- Task details:
Wherever a line in the records below contains "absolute", copy that line.

Dataset entries:
══════════
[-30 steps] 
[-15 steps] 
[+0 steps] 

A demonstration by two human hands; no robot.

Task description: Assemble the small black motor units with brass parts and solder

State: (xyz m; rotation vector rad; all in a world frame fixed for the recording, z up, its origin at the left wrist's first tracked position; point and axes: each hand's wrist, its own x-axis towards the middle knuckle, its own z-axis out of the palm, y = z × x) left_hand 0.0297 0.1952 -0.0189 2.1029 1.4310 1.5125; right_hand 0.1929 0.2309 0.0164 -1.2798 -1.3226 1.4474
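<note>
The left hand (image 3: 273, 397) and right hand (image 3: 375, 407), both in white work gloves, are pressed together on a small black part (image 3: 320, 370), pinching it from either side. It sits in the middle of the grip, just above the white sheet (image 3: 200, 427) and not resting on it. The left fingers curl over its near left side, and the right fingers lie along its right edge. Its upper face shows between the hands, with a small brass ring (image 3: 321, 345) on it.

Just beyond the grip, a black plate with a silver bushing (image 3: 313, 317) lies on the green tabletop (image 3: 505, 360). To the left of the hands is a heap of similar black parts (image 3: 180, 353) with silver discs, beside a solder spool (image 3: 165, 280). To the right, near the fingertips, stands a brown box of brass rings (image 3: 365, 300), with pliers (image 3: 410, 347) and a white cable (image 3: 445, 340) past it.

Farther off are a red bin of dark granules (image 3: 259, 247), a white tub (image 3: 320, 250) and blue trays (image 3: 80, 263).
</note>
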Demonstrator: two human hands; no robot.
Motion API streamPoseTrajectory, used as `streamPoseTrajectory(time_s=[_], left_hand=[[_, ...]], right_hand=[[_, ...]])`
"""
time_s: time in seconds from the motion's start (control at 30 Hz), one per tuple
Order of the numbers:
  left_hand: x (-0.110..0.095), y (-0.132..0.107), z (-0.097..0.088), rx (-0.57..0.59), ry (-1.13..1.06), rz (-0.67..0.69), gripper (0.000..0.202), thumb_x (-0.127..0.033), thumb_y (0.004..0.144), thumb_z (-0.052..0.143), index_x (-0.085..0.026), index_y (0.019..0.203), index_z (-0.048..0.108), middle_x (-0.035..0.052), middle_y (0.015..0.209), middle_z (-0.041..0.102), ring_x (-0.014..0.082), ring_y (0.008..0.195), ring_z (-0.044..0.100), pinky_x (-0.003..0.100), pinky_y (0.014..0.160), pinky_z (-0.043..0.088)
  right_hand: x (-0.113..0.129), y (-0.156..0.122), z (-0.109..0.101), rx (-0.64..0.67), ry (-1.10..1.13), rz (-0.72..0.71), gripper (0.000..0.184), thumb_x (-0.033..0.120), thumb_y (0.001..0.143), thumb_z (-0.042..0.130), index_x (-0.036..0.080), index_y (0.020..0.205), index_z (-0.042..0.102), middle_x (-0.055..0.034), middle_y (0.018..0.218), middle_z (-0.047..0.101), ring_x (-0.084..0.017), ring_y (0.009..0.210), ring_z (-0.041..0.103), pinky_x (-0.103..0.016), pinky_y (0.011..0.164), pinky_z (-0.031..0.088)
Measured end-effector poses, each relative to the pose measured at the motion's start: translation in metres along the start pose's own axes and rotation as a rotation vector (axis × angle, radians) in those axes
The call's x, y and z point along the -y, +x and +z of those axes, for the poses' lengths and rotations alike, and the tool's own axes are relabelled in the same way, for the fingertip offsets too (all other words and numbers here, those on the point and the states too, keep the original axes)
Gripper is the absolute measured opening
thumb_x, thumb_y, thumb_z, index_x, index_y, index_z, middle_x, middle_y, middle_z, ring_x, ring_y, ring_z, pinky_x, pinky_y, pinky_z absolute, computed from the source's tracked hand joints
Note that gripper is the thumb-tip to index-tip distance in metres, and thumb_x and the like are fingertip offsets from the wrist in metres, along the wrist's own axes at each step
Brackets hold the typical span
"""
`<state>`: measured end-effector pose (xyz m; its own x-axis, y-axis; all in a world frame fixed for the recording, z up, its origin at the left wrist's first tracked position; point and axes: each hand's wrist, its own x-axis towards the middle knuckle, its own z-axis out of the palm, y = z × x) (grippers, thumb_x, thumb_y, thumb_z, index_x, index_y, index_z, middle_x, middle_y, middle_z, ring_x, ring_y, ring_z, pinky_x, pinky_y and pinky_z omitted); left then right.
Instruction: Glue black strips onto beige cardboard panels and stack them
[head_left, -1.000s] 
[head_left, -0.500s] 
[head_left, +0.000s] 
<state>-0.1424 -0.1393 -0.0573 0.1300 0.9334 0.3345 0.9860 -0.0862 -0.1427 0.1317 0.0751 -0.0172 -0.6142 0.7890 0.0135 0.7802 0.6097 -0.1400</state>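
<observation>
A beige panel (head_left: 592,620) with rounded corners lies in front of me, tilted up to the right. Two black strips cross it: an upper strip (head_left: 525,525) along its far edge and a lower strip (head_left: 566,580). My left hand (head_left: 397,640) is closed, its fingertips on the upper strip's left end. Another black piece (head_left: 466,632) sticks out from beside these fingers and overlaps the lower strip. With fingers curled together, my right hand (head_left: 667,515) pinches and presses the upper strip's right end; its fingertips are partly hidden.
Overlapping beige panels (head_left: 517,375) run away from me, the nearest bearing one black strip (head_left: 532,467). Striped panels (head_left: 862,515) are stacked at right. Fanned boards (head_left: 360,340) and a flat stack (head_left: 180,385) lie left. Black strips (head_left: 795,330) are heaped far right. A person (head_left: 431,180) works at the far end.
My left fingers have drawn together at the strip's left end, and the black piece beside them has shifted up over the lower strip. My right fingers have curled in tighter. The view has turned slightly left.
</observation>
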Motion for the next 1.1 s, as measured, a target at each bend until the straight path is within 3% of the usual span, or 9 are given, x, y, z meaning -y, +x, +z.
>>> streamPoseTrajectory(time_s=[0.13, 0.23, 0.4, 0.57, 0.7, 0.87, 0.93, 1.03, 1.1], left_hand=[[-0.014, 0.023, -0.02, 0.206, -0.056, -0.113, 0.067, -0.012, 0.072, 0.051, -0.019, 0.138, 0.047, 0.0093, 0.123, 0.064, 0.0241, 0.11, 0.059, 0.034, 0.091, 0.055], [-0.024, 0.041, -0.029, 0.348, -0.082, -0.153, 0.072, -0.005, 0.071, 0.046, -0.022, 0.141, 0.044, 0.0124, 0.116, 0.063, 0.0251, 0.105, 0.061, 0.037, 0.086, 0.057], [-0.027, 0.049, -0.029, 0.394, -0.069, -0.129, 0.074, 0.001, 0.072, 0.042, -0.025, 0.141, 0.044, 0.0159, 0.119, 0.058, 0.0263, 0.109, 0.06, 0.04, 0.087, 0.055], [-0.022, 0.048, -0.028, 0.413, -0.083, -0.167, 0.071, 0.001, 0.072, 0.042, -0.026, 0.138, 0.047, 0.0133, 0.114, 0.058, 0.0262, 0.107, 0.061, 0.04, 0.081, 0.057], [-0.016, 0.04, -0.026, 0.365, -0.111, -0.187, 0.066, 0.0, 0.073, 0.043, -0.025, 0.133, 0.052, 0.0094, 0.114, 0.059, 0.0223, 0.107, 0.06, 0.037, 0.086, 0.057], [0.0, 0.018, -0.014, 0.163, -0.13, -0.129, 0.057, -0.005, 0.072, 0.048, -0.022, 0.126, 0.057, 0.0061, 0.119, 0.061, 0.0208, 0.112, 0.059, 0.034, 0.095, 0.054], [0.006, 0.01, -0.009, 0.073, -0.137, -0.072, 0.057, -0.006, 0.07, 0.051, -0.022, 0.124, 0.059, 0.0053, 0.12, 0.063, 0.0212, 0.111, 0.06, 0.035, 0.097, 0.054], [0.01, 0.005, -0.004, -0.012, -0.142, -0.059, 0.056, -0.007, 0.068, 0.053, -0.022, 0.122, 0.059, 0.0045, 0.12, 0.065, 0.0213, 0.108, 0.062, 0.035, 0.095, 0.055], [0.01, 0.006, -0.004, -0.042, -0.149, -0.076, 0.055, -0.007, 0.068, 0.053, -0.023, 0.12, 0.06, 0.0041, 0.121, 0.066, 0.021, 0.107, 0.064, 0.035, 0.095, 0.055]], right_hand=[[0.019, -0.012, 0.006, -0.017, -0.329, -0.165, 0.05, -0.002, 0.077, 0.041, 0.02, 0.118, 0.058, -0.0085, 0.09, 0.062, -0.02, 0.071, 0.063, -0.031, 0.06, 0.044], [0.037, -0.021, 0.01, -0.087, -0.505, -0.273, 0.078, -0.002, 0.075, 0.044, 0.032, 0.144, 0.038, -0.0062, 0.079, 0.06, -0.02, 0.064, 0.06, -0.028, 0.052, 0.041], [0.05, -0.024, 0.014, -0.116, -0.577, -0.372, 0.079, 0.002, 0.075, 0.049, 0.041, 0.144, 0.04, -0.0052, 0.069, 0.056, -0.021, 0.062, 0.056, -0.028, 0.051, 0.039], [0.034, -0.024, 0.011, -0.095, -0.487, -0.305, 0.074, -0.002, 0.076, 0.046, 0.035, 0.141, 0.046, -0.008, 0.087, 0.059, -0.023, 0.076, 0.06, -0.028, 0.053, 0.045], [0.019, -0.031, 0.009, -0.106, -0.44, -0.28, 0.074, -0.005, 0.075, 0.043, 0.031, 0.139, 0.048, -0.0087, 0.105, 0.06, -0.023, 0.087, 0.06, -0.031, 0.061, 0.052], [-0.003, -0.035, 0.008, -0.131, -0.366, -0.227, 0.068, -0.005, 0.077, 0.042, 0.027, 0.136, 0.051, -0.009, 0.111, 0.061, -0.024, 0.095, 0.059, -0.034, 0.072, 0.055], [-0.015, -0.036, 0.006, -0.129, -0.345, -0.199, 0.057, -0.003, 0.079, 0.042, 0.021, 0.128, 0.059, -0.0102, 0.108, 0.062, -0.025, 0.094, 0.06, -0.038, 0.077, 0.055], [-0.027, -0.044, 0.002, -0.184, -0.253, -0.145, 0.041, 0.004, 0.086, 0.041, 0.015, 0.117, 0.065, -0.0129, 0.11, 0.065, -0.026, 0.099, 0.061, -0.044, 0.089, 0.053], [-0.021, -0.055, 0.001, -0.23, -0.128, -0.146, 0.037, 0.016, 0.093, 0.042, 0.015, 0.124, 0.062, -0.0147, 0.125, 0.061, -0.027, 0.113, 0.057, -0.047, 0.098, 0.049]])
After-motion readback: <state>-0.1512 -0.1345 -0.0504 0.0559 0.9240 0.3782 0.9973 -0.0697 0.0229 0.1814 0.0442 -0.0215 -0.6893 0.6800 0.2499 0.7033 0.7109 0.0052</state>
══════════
- Solved problem:
Gripper is the absolute measured opening
thumb_x, thumb_y, thumb_z, index_x, index_y, index_z, middle_x, middle_y, middle_z, ring_x, ring_y, ring_z, pinky_x, pinky_y, pinky_z absolute, computed from the source's tracked hand joints

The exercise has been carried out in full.